About multicore accounting, the question should be best asked to Michel.
CMS
update on various projects:
- cvmfs:
- were advised by Jakob Blom to split the CVMFS directory by SCRAM_ARCH, done from now on
- time schedule:
- Fall 13: active installation at sites will be stopped, sites need to have either CVMFS or install the releases themselves through cron jobs
- Spring 14: installation basis will be CVMFS, no cron installation, either CVMFS or CVMFS over NFS or similar
- multi-core
- dynamic partitioning in operation (run single core jobs in multi-core pilots)
- extending the available multi-core resources to run normal single-core production workflows to gain experience
- glideIn WMS setup
- simplified setup to have one frontend for production and one frontend for analysis, Condor 8.0.1 has the condor_ha fix which will be used now to allow for redundancy on collector level
- opportunistic resource usage
- Parrot now uses UI via cvmfs from /cvmfs/grid.cern.ch (for now using the gLite UI because instead of the EMI UI, apart from missing init scripts the EMI UI also don't have any CA certs.)

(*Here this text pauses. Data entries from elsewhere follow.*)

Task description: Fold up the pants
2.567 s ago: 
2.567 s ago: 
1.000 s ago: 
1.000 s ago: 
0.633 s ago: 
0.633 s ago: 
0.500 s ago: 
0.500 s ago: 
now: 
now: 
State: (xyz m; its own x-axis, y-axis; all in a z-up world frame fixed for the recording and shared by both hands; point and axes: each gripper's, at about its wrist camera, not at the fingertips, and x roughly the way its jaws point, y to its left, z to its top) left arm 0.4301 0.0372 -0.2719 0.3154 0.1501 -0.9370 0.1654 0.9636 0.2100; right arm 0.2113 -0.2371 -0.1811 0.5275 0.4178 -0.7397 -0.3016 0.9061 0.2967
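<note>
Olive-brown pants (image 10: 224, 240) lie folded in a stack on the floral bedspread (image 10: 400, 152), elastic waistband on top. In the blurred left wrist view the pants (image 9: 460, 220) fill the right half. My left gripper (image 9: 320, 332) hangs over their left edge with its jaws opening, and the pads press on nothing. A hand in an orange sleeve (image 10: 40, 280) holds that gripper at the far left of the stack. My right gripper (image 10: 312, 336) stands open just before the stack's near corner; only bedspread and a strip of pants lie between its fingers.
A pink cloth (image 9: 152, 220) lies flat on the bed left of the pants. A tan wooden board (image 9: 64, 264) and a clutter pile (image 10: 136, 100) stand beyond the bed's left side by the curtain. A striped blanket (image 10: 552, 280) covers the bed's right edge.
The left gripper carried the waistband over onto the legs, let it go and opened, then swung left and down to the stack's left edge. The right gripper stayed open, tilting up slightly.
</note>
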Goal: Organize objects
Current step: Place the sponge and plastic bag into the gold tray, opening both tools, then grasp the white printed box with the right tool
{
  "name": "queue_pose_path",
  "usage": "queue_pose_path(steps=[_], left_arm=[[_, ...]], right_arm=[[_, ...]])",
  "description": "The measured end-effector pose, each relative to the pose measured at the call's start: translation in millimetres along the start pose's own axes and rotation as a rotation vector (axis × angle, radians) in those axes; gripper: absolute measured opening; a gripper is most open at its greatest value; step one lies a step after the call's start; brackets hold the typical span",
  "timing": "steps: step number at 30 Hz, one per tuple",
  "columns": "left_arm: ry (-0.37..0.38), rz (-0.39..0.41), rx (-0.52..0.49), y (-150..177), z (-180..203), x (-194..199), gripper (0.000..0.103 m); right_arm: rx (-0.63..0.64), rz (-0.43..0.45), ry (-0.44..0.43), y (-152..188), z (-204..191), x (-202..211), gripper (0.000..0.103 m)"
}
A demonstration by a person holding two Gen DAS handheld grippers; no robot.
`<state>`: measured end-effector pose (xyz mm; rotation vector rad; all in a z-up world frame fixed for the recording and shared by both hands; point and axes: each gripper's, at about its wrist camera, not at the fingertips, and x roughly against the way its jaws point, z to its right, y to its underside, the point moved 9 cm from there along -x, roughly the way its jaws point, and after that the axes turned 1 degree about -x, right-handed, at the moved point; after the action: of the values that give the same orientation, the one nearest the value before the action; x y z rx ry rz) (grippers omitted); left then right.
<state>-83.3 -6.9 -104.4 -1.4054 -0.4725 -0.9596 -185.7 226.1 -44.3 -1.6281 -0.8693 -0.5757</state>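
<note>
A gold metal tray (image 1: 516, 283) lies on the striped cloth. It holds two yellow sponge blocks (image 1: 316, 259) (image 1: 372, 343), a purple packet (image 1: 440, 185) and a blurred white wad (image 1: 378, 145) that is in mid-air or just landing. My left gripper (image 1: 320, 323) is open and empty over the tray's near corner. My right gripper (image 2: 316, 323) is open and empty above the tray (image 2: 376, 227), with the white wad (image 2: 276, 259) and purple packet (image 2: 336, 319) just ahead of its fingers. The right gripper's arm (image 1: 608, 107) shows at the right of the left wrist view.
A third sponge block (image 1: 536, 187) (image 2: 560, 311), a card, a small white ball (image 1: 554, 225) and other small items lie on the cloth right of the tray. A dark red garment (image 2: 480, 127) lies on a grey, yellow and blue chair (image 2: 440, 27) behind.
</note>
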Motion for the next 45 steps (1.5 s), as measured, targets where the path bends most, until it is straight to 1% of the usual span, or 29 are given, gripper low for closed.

- T1 disk/tape separation:
- T1_UK_RAL: in operation, prototype site using for production in separated mode regularly now
- T1_IT_CNAF and T1_ES_PIC: currently commissioning PhEDEx links for Disk endpoints
- T1_DE_KIT: Second SRM endpoint for Disk upcoming
- T1_FR_CCIN2P3: Possibly namespace separation in September site downtime
- T1_US_FNAL: two independent dCache instances: New instance for Disk and Current instance (to be upgraded to Chimera + dCache 2.2 in Summer) for tape
It would be good to make the EMI UI in grid.cern.ch fully usable. Oliver G. will create a GGUS ticket to the tarball support group.
LHCb
- GRIDKA : a solution seems to have improved th esituation for the tape system but we still have a huge backlog so if the site could help to spedd up the process we would appreciate.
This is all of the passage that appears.